_Requirement_.
Give back all of the data exactly as it appears here.

_Data segment_.
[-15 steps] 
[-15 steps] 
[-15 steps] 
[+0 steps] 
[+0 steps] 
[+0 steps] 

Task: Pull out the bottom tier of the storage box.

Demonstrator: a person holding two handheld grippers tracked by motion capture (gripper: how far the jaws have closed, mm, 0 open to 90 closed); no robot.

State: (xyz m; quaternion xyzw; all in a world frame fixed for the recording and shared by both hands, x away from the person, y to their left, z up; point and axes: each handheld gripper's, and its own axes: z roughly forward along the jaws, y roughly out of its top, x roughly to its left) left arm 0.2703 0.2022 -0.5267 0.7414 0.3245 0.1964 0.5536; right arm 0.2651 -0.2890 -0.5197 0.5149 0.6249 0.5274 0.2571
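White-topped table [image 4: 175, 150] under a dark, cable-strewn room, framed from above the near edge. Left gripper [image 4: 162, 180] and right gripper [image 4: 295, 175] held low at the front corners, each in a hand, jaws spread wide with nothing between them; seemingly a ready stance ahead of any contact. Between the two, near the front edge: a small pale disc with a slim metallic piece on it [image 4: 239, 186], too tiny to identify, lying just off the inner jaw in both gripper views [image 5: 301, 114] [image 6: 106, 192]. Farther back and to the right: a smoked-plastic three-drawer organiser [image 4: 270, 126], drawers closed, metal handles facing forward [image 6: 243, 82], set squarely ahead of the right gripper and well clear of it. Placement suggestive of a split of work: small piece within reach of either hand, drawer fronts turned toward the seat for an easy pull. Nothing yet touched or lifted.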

_Reply to the task_.
[-15 steps] 
[-15 steps] 
[-15 steps] 
[+0 steps] 
[+0 steps] 
[+0 steps] 

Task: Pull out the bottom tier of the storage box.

Demonstrator: a person holding two handheld grippers tracked by motion capture (gripper: how far the jaws have closed, mm, 0 open to 90 closed); no robot.

State: (xyz m; quaternion xyzw; all in a world frame fixed for the recording and shared by both hands, x away from the person, y to their left, z up; point and axes: each handheld gripper's, and its own axes: z roughly forward along the jaws, y roughly out of its top, x roughly to its left) left arm 0.2703 0.2022 -0.5267 0.7414 0.3245 0.1964 0.5536; right arm 0.2651 -0.2890 -0.5197 0.5149 0.6249 0.5274 0.2571
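White-topped table [image 4: 175, 150] under a dark, cable-strewn room, framed from above the near edge. Left gripper [image 4: 162, 180] and right gripper [image 4: 295, 175] held low at the front corners, each in a hand, jaws spread wide with nothing between them; seemingly a ready stance ahead of any contact. Between the two, near the front edge: a small pale disc with a slim metallic piece on it [image 4: 239, 186], too tiny to identify, lying just off the inner jaw in both gripper views [image 5: 301, 114] [image 6: 106, 192]. Farther back and to the right: a smoked-plastic three-drawer organiser [image 4: 270, 126], drawers closed, metal handles facing forward [image 6: 243, 82], set squarely ahead of the right gripper and well clear of it. Placement suggestive of a split of work: small piece within reach of either hand, drawer fronts turned toward the seat for an easy pull. Nothing yet touched or lifted.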

There is nothing more to the answer.